**Instructions to follow:** Your task is to copy every line below that contains the word "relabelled".

**Given information:**
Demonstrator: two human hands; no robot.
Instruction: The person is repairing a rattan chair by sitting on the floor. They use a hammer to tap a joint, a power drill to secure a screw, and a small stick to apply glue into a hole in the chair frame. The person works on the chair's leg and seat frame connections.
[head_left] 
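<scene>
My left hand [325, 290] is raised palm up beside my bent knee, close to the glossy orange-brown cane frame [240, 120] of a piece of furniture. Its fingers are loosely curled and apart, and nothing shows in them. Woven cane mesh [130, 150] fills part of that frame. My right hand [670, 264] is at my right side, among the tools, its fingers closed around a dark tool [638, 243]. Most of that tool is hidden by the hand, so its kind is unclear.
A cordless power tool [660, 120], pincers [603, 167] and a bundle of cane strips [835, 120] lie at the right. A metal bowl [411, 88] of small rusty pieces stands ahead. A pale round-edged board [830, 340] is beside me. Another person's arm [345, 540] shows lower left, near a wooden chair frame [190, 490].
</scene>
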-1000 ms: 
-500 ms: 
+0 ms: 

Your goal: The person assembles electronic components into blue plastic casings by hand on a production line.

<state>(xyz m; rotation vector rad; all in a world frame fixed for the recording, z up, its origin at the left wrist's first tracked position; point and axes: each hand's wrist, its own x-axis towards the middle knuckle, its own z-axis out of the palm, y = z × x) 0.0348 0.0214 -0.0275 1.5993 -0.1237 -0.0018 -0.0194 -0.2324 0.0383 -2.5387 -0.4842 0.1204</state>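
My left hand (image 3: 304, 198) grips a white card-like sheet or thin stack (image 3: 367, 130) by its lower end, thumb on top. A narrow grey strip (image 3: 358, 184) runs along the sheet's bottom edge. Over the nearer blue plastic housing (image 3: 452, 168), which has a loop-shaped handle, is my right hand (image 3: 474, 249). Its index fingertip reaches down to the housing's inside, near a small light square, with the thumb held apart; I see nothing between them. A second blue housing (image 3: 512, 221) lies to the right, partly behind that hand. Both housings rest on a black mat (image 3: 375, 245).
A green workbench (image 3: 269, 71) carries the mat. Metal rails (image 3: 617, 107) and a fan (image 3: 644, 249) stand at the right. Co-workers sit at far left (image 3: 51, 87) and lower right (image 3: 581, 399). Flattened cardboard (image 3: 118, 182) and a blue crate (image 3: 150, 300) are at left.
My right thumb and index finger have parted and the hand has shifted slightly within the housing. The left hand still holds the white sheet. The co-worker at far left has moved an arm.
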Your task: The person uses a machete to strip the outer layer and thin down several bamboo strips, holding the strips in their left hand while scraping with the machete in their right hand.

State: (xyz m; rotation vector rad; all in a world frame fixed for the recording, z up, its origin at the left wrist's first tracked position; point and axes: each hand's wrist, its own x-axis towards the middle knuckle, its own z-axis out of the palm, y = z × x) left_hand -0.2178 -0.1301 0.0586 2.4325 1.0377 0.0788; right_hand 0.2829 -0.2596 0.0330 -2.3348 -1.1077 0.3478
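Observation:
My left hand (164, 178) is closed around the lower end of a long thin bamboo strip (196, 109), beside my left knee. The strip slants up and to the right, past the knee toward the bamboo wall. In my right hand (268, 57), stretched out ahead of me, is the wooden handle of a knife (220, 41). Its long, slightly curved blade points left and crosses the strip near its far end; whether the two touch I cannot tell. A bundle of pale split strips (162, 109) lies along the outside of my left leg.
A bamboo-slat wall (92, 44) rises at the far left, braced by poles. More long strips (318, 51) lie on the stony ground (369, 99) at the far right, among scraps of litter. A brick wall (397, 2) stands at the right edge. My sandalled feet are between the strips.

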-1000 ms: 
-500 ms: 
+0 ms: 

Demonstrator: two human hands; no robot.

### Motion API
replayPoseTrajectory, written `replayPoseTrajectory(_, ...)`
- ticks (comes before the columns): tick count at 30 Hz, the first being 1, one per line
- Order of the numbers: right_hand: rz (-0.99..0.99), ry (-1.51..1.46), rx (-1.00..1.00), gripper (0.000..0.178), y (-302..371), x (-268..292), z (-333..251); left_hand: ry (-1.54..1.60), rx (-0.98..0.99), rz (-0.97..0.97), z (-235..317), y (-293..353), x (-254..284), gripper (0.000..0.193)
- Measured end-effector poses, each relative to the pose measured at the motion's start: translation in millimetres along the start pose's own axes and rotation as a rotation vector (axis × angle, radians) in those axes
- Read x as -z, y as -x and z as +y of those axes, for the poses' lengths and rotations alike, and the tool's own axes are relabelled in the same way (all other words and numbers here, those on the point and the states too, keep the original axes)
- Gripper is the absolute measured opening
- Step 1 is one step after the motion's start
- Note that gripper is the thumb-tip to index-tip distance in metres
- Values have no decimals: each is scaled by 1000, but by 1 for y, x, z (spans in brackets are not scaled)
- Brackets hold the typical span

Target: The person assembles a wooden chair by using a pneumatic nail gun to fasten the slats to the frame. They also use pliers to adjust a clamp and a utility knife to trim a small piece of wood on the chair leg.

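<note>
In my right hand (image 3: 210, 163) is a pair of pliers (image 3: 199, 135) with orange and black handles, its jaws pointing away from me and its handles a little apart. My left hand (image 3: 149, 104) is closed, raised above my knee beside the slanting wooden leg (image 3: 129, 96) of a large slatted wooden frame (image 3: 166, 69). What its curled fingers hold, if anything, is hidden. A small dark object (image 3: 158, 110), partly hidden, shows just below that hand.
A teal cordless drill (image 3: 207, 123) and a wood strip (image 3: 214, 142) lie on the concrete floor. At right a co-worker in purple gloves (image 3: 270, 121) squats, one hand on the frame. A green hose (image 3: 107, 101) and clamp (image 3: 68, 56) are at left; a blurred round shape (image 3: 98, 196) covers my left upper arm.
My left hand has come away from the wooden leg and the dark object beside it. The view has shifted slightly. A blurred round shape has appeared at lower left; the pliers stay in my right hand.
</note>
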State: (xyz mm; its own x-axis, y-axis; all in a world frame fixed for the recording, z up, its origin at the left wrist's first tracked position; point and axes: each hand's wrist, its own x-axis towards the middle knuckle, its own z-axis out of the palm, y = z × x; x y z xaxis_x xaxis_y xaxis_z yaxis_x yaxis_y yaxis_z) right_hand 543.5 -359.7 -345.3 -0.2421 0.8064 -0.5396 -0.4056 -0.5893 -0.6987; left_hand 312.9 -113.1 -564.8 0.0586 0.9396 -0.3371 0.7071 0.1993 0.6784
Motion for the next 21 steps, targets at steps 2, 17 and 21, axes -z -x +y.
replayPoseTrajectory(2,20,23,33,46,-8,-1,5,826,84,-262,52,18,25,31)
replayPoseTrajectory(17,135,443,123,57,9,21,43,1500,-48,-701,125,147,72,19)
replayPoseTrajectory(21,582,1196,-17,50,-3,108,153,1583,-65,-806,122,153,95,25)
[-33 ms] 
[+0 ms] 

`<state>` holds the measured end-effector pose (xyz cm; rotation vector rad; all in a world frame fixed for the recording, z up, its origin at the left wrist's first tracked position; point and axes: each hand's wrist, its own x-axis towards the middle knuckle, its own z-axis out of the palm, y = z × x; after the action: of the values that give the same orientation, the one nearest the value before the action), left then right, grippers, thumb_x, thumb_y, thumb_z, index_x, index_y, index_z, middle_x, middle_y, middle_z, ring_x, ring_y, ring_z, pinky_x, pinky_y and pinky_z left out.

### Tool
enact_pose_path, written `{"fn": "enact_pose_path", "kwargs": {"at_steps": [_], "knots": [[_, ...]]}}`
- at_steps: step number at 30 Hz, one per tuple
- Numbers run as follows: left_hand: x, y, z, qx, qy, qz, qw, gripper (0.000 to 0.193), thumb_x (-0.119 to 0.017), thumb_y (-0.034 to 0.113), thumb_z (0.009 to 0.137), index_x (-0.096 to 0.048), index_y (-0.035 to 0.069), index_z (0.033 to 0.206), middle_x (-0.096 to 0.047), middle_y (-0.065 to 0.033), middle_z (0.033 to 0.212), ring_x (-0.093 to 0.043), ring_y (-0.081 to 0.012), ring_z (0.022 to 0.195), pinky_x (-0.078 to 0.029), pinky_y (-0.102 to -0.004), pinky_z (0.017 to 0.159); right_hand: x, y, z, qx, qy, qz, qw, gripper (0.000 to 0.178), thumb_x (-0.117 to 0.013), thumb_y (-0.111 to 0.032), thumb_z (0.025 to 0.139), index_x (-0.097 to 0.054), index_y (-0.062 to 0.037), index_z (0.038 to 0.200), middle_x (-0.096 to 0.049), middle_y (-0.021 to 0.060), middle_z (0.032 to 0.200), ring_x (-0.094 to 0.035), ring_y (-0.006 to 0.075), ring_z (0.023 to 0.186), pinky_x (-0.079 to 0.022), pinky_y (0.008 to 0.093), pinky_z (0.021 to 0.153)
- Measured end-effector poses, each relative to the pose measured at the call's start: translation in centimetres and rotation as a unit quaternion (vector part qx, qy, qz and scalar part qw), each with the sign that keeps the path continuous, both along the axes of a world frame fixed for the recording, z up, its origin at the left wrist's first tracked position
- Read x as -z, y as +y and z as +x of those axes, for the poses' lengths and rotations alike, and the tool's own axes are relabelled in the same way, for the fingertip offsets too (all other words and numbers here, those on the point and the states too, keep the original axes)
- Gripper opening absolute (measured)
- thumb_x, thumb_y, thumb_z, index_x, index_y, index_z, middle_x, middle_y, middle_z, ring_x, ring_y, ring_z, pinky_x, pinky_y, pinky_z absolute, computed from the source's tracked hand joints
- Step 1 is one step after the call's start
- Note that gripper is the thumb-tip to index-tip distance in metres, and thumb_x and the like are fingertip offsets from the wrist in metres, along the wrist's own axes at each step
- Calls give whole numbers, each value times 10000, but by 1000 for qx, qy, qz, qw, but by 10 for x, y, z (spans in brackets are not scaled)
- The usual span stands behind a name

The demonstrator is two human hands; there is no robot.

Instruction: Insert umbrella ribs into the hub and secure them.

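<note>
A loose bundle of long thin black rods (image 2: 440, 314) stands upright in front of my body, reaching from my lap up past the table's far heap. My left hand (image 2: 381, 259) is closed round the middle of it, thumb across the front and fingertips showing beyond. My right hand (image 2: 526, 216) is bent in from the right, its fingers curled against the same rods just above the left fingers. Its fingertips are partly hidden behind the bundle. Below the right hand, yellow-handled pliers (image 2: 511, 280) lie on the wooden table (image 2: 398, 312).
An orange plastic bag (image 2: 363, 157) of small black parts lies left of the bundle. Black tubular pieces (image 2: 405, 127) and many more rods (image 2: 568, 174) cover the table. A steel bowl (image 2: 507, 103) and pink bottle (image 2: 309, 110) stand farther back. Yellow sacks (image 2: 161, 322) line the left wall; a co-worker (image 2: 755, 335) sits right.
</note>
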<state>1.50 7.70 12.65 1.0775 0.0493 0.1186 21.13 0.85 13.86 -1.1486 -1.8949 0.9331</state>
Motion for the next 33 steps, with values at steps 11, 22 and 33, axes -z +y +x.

**Exercise result:**
- Read x as -z, y as -x and z as +y of those axes, for the poses' lengths and rotations alike, and the tool's own axes are relabelled in the same way (all other words and numbers here, those on the point and the states too, keep the original axes)
- Read x as -z, y as +y and z as +x of those axes, for the poses' lengths and rotations alike, and the tool's own axes are relabelled in the same way, for the fingertip offsets too (all other words and numbers here, those on the point and the states too, keep the original axes)

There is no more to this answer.